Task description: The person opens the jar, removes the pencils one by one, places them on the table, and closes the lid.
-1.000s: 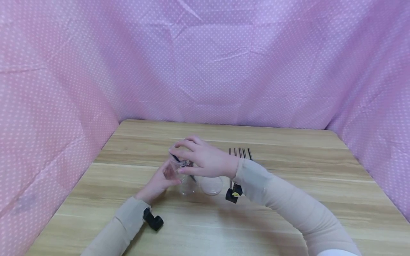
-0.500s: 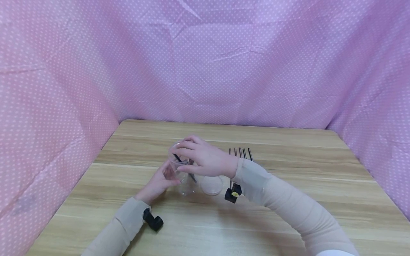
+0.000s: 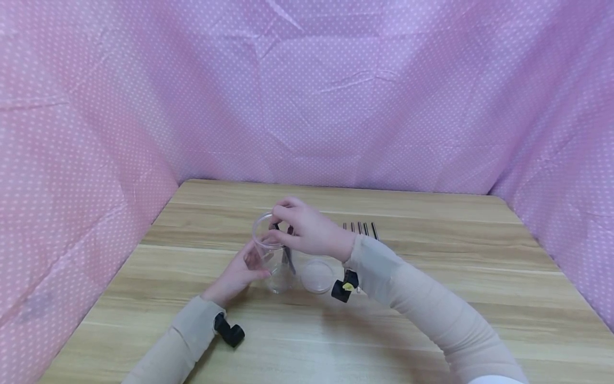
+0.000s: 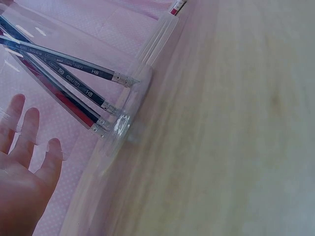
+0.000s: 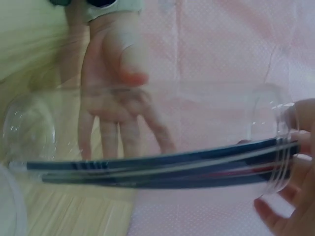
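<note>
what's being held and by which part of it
The left hand holds the clear jar by its side wall. The right hand is at the upper ends of the pencils; whether it grips them cannot be told.

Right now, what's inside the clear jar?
Inside the jar are several pencils, mostly dark, some red showing. The right hand partly hides their upper ends; their overlap leaves the exact count unclear.

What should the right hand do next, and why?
Maybe the right hand could gently let go of the pencils: they lean inside the jar, lower ends near its bottom, and the left hand holds the jar.
</note>
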Demonstrator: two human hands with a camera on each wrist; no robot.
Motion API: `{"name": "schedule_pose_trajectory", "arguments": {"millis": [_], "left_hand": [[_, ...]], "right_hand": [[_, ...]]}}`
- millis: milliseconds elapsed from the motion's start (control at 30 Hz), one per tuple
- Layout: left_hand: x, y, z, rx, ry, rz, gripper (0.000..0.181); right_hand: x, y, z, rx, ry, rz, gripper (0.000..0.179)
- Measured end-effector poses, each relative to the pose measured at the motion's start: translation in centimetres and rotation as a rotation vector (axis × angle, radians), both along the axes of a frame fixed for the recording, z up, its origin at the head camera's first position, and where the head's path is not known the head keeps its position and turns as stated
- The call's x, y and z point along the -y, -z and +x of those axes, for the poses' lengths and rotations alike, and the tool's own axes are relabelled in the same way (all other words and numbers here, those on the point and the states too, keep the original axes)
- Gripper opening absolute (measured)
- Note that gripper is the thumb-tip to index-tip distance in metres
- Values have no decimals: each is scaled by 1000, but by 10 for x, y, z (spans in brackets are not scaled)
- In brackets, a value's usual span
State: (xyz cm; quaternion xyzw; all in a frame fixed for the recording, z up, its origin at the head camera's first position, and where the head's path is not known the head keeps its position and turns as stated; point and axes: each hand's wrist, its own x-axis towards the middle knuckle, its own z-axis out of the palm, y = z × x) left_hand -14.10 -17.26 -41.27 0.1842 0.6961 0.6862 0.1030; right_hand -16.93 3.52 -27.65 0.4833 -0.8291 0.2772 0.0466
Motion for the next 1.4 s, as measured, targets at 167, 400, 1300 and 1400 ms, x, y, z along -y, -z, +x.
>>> {"name": "schedule_pose_trajectory", "arguments": {"millis": [167,400,1300,1400], "left_hand": [[0,0,0,-11,1,-2,78],[0,1,0,-26,19,25,79],[0,2,-1,-52,7,-12,87],[0,2,-2,-48,8,-14,86]], "right_hand": [[4,-9,2,37,51,41,7],[10,-19,2,45,94,115,6],[11,-7,6,75,117,-183,11],[12,-8,8,92,115,-266,13]]}}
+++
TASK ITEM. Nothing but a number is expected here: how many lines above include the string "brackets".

ANSWER TO THIS EXERCISE. 2